### What you need to do
An exact retyping of all lines below is the answer; pictures do not belong in it.

--- START ---

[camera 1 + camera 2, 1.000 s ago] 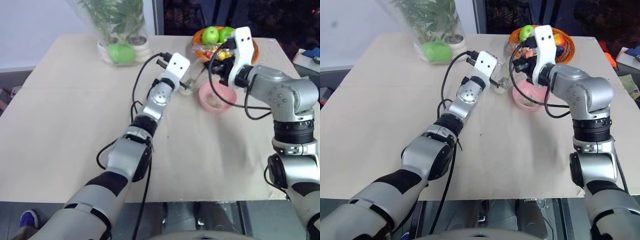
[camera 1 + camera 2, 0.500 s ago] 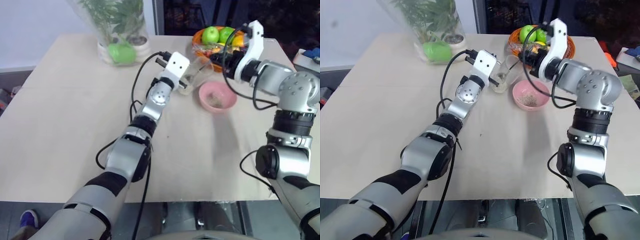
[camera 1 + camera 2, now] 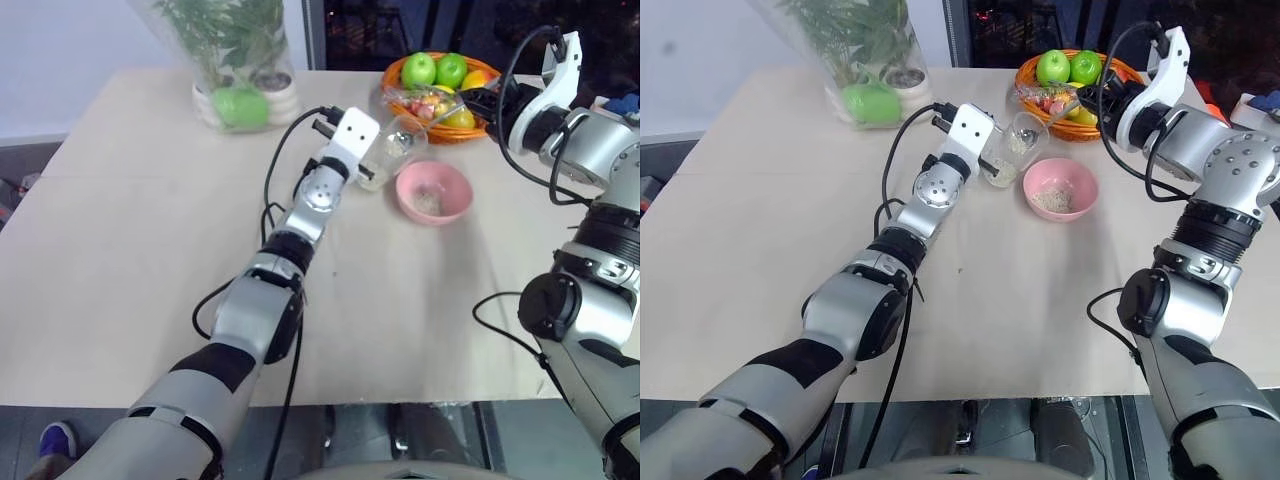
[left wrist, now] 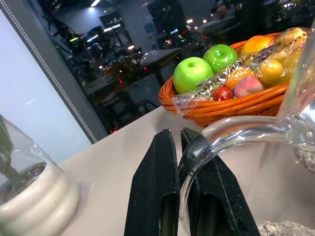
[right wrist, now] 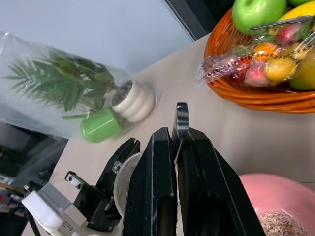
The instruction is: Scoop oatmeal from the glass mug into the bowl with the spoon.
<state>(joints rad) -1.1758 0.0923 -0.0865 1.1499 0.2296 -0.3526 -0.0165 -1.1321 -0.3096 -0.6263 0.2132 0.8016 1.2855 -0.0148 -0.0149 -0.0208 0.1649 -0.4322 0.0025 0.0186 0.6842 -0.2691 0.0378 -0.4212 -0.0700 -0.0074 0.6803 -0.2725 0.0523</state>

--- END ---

### The answer
[camera 1 + camera 2, 1.000 s ago] 
[camera 1 + camera 2, 0.500 s ago] 
[camera 1 + camera 2, now] 
[left wrist, now] 
[right wrist, now] 
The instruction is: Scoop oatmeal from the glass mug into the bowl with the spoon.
<state>(joints rad) -1.1758 0.0923 -0.0865 1.1499 0.2296 -0.3526 -0.0165 -1.1321 -0.3096 -0.6263 0.2132 0.8016 1.2855 -0.0148 -0.0149 -0.0208 0.1649 -0.4322 0.0025 0.0186 0.6842 -0.2691 0.0378 -0.4212 -0.0700 -0.0074 0.6803 -0.2725 0.0523</state>

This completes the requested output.